Records from a dataset:
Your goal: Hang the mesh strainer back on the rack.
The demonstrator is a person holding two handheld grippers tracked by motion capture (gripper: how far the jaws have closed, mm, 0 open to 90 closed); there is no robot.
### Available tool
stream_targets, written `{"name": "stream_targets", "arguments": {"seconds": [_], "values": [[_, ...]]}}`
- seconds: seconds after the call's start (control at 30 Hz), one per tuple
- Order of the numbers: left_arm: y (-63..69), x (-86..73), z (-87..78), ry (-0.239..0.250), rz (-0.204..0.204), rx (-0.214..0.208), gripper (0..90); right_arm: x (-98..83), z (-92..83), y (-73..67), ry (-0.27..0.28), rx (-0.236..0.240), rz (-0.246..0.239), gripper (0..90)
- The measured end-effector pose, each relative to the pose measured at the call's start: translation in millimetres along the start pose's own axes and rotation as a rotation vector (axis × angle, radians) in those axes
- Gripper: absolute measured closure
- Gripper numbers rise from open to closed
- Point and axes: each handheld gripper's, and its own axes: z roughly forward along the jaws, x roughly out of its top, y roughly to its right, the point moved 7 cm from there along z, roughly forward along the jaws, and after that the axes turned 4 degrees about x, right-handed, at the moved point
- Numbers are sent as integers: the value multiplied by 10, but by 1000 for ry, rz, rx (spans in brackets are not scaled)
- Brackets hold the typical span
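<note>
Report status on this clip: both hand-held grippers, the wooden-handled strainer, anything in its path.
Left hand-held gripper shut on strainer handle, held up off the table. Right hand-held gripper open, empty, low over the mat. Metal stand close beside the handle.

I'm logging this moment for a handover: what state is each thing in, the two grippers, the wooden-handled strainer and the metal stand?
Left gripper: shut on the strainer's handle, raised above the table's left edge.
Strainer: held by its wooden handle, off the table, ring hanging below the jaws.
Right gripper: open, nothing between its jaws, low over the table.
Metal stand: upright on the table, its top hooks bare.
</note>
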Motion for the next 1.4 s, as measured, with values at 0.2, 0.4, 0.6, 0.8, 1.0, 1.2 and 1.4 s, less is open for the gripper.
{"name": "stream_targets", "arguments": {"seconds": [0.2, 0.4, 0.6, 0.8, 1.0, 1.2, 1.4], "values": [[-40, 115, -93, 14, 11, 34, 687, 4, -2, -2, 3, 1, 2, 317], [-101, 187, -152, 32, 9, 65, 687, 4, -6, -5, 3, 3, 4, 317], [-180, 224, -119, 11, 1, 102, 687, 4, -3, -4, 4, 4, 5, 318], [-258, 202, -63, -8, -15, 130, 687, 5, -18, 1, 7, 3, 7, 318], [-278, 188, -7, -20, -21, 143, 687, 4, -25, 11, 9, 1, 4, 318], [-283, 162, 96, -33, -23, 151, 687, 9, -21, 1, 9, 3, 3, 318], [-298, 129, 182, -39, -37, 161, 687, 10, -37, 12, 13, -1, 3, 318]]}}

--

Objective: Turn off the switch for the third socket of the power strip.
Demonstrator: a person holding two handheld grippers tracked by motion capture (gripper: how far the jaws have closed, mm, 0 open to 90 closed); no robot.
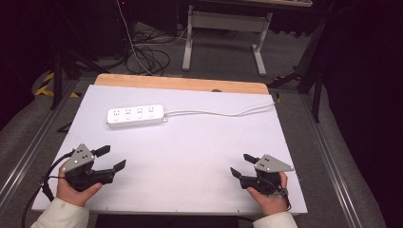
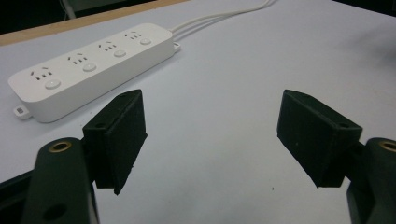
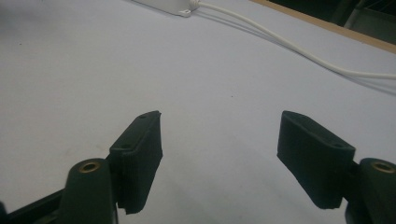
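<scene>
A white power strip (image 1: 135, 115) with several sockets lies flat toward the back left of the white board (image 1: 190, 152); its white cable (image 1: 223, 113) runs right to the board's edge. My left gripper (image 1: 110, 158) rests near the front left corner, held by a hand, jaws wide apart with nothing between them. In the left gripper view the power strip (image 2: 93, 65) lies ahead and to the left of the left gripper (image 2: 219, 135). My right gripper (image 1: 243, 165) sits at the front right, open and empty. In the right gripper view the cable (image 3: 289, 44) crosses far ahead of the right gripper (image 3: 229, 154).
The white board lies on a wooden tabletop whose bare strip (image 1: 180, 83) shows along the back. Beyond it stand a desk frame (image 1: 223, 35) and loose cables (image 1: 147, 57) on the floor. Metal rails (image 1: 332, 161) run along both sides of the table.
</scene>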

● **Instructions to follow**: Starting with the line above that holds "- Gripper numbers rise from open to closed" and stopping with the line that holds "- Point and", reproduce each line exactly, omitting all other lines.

● **Solution to this task**:
- Gripper numbers rise from open to closed
- Point and axes: each handheld gripper's, and its own axes: z roughly forward along the jaws, x roughly out of its top, y roughly to its right, the point moved 7 cm from there along z, roughly forward along the jaws, and after that the axes turned 4 degrees about x, right-handed, at the moved point

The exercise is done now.